Across the room and through the crowd, a bright woman is approaching. This woman looks like Julie sounds like her, too. The doppelganger is happy. Maybe happier than Juliet-by-the-Fire. This twin, this reflection of her, moves through the party, ignoring the geek by the fireplace. Juliet-by-the-Fire glances back to the architect-in-training and sees that he’s no longer interested in her. He wants the Bright Julie. Because the Bright Julie doesn’t hold grudges. She looks past symptoms and delves to the heart of what-ails-ya. And the problem is her—Juliet-by-the-fire. Bright Julie can’t have the geek. He’s the property of Juliet-by-the-fire. And she’s his. But he’s already getting up. And the fire at her back is too hot. It’s burning her.
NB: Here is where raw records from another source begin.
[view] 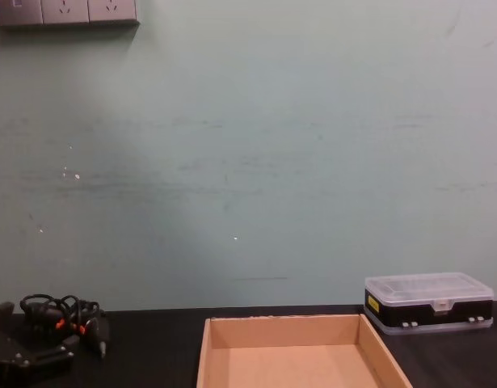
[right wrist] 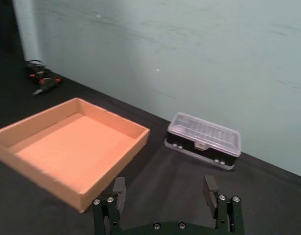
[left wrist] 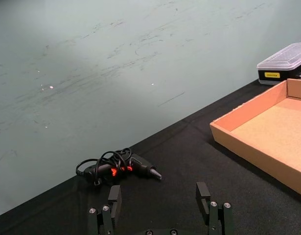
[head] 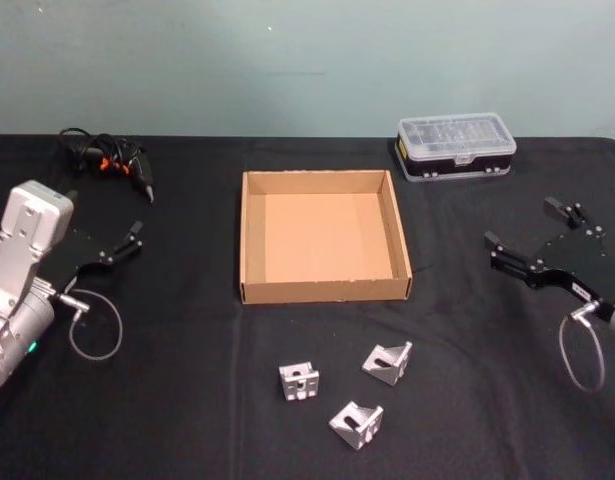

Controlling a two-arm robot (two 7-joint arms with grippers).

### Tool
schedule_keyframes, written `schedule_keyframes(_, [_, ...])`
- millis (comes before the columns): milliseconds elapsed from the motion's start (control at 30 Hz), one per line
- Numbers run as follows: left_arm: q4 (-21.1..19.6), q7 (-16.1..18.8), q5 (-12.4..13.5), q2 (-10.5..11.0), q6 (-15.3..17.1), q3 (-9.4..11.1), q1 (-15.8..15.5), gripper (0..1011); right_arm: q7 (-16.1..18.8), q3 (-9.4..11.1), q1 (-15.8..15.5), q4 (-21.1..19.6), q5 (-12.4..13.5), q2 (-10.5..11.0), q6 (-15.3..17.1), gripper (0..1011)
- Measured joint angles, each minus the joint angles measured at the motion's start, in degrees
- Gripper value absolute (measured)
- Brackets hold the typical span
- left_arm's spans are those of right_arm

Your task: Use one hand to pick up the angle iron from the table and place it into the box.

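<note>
Angle irons, three small grey brackets, lie loose on the bench just in front of the cardboard box, near each other but apart, none inside yet. The box sits mid-bench, open-topped and empty, so a drop from above looks simple. The left pincer hangs at the left side of the bench, jaws spread wide, holding nothing. The right pincer mirrors it on the right side, also wide open and empty. Both flank the box and are well apart from the brackets, which looks like a ready pose with no grasp begun. Either arm could likely go, and the spread jaws suit closing over a bracket. The black case with clear lid behind the box and the corded tool at far left sit out of the way.
</note>
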Motion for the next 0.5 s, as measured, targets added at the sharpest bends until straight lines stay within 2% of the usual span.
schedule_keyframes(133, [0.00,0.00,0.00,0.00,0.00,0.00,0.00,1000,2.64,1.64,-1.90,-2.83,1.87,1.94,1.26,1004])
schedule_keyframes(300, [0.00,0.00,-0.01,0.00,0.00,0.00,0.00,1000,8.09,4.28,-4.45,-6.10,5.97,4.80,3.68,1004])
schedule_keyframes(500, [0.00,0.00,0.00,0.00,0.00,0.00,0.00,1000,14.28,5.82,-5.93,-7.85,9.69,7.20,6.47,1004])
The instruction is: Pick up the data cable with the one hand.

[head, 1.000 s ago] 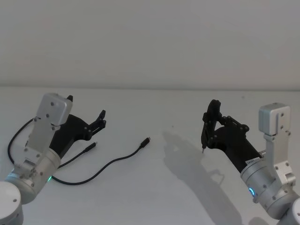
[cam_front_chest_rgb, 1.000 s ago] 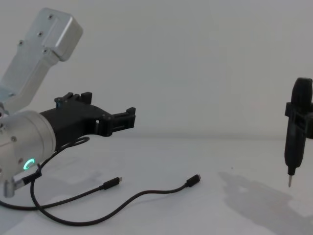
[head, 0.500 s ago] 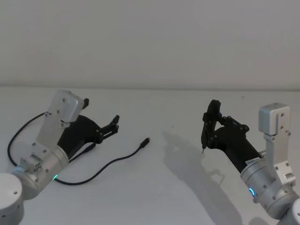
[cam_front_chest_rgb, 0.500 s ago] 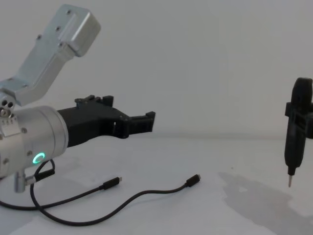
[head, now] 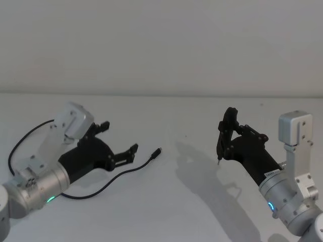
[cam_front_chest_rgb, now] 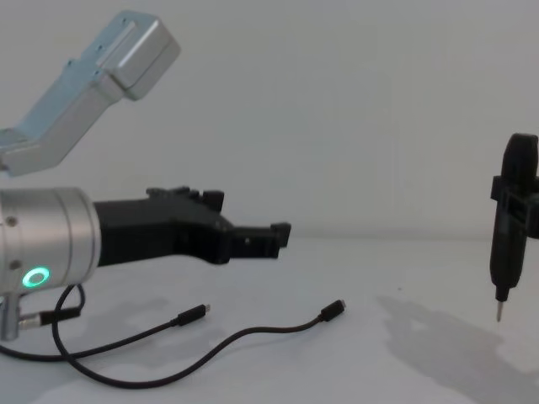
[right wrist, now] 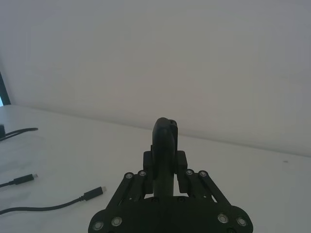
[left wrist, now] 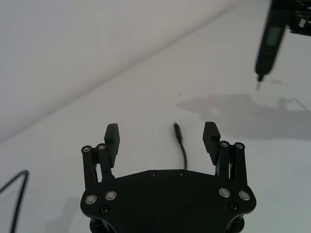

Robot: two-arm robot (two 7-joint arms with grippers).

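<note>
- I have two grippers over one white table [head: 166, 212], and one data cable [left wrist: 182, 148] lies flat on it.
- My left gripper [head: 119, 136] sits at the lower left of the head view. Its two fingers are spread wide and hold nothing.
- In the chest view this gripper reaches in from the left edge, raised above the table and apart from the cable below it. One green ring [cam_front_chest_rgb: 35, 277] glows on its silver wrist.
- The cable runs as a long curve from the lower left towards the middle of the chest view. It has two plugs: one [cam_front_chest_rgb: 337, 307] near the middle of the frame, the other [cam_front_chest_rgb: 202, 310] to its left, under my left gripper.
- In the left wrist view, one plug end of the cable lies on the table between my two spread fingers.
- My right gripper [right wrist: 165, 165] is at the right of the head view, well apart from the cable. Its two fingers are pressed against one slim black tool [cam_front_chest_rgb: 509, 227], which hangs tip down just above the table.
</note>
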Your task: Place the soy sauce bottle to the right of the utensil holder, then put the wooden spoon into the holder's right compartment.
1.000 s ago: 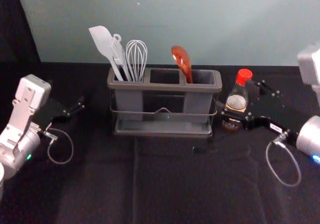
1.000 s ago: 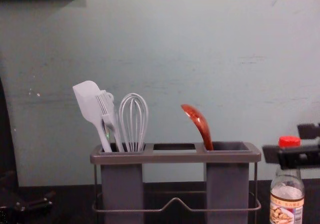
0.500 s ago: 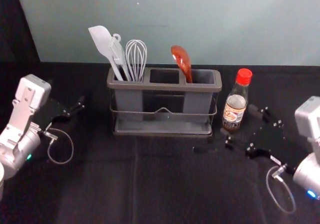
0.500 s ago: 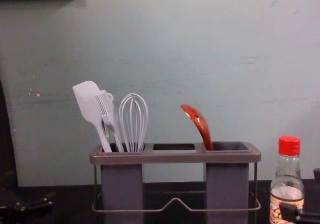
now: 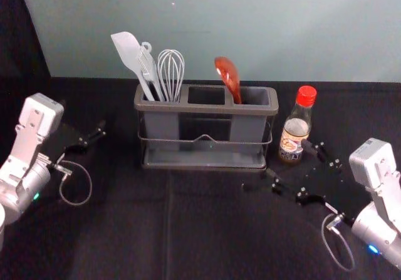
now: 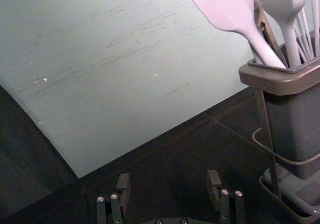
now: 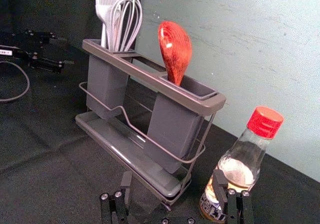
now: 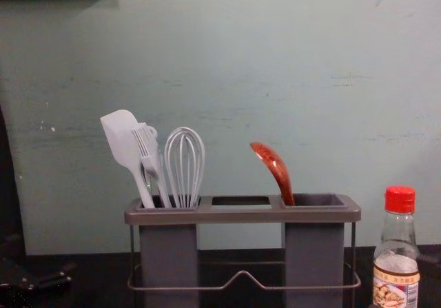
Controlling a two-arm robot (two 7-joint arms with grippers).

Burning… burned… burnt…
7.
Juliet woke with a snap, screaming and smoking. Her feet forgotten for the moment, she rolled back and forth, trying to put out the flames. Lying on her smoldering back, she dealt with the last embers by smothering them beneath her. Other than a sensitive spot or two, she surmised she’d missed the worst of it by waking in time. Somehow, she’d gotten too close to the fire. Or she’d been pushed.
Colton always told her how soundly she slept. How she didn’t toss and turn and roll around like the women his buddies had married. She didn’t snore either, which Colton marked down as another blessing bestowed by the relationship gods. This didn’t mean, of course, that she was incapable of movement while asleep, only that Colton had never experienced it.
Colton…
No, she couldn’t think of him right now. She had to get moving. Find a way—
(I suggest you crawl)
—out of this mess.
Biting her lip until it bled, she managed to roll over onto her knees. Her remaining toes grazed the ground, sending bolts of electricity up her hips and into her back. Moving on her knees wasn’t going to work. The action caused hamstrings to seize because she had to try and hold her feet out of the grass and clay. She dropped to her belly and army-crawled, using her forearms to progress, holding her damaged feet up by her butt. She had to round the entirety of the campfire before the domed trail came back into view. That brilliant white light still shone at the end, like a beacon meant to keep her from running ashore. The start of the tunnel was, at her best guess, thirty to forty feet away. The space between looked forever long, but the stretch of road beyond seemed longer by an eternity. How far was she from help? Would anyone be at the light when she got there? Where was she? What was the light? And, furthermore, was she headed toward more danger?